Yeah, me too. The first time I heard the tale was actually during a church sermon. My pastor is a gifted orator, and he really sold it. I rushed home, inspired, and Googled it up. The first thing I found was the Snopes article debunking it. Sigh.

Peace
Ty

Ty December 9, 2010 at 10:29 AM  

NorthLeft12--

You bring up some excellent points. I, for one, have believed that Delmas has been (literally) limping through a groin injury for most of the season--but really, it's not the physical injuries to Delmas and Levy that have been the problem, but that those injuries have prevented them from practicing.

Don't forget: Levy, for as many plays as he made last year, also missed a lot of tackles. He missed two weeks of camp, and then preseason . . . he needed all of those reps to be consistent withing the defense, and he didn't get them. And as amazing as he was last year, Delmas wasn't so flawless that he could sit out much of camp and preseason and never miss a beat, either.

Gunther's doing some amazingly creative work in getting pressure without blitzing, or with minimal blitzing.

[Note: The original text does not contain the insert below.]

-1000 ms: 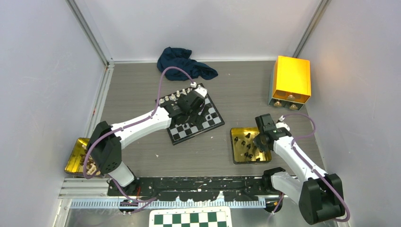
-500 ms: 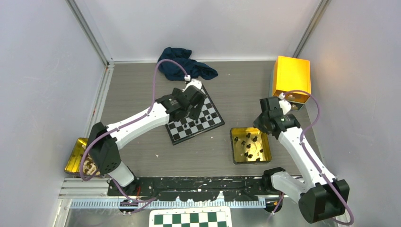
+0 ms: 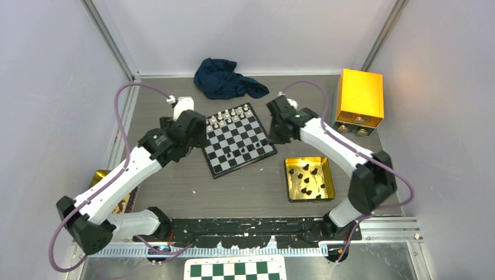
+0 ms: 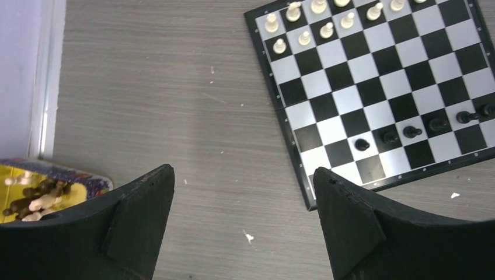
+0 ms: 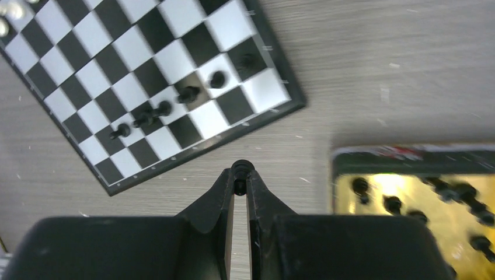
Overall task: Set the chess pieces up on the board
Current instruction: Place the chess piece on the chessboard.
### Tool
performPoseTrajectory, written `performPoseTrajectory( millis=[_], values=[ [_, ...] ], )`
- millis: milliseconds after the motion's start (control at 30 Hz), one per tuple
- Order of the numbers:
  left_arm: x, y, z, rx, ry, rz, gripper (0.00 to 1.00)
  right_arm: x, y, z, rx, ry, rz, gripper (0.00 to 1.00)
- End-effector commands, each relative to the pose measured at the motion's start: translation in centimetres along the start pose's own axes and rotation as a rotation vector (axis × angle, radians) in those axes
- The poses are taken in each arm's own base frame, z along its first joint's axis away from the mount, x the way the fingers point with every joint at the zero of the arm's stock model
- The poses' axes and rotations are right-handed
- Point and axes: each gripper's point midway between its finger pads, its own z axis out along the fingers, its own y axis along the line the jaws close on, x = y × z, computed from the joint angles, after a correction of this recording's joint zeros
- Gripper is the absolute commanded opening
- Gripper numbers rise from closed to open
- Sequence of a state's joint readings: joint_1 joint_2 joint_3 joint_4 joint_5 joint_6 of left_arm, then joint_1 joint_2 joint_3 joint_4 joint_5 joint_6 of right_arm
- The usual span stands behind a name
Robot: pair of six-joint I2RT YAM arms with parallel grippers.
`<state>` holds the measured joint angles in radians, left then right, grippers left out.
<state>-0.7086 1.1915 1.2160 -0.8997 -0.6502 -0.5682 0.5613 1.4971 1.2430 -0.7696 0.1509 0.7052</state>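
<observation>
The right claw (image 5: 240,178) is pinched together on a tiny black chess piece (image 5: 240,168). Only the piece's round head shows past the tips. It hangs over the bare grey wood-grain counter (image 5: 362,70), just off the edge of the small square chessboard with black and silvery checks (image 5: 175,52).

The left claw (image 4: 242,175) stands wide apart and holds nothing, over the counter beside the board. A short row of black pieces (image 4: 411,131) stands on the board, with silvery white pieces (image 4: 303,38) lined up at the opposite end. More loose black ones lie in the shallow gold metal tray (image 3: 287,181) near the board.

From where I stand, these figures look light and rigid, probably smooth enough to twist or squirt out of a careless pinch. They are narrow at the foot, so they should tip at a nudge. I would take each one from above by the waist, under the head, and keep it upright. Setting one down beside its neighbours calls for slim clearance, since the fingers are far bulkier than the piece.

As for writing, I can read none. The gold tray's rim carries a band of red and white print, too blurred to make out. The yellow box (image 3: 360,98) at the back shows no label.
</observation>
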Motion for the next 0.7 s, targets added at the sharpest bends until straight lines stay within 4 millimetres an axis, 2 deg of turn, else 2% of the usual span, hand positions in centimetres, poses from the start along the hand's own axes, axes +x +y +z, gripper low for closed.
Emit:
performPoseTrajectory(
  millis=[0,133,300,433,667],
  values=[
    [1.5,3.1,-1.2,-0.078,0.007,-0.055,0.89,0.2,6.8,0.4,-0.116,0.006,-0.168,0.00],
    [2.3,4.3,-2.1,-0.086,0.010,-0.087,0.89,2.1,11.3,1.2,-0.153,0.027,-0.302,0.01],
    [2.9,5.5,-3.0,-0.107,0.009,-0.126,0.88,4.2,14.7,2.2,-0.165,0.054,-0.435,0.01],
    [3.2,6.0,-3.4,-0.105,0.005,-0.159,0.87,5.6,16.5,2.8,-0.167,0.068,-0.508,0.01],
    [3.5,6.4,-3.7,-0.107,0.000,-0.183,0.86,7.2,18.4,4.2,-0.154,0.088,-0.594,0.01]
  ],
)
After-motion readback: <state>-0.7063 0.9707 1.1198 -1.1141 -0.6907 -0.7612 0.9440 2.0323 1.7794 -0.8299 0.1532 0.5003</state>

Don't forget, he has to scheme as if there's practically no secondary at all back there--the Lions were dropping seven back on almost every play and Brady still barely let the ball touch the ground!

Peace
Ty

Ty December 9, 2010 at 10:37 AM  

* Don't forget, he has to scheme as if there's practically no secondary at all back there--[AGAINST THE PATRIOTS,] the Lions were dropping seven back on almost every play and Brady still barely let the ball touch the ground!

Matt,  December 9, 2010 at 4:36 PM  

Fantastic piece. I don't know about the validity of the actual football analysis, but I really don't care. Just a fantastic piece of writing, sports or otherwise.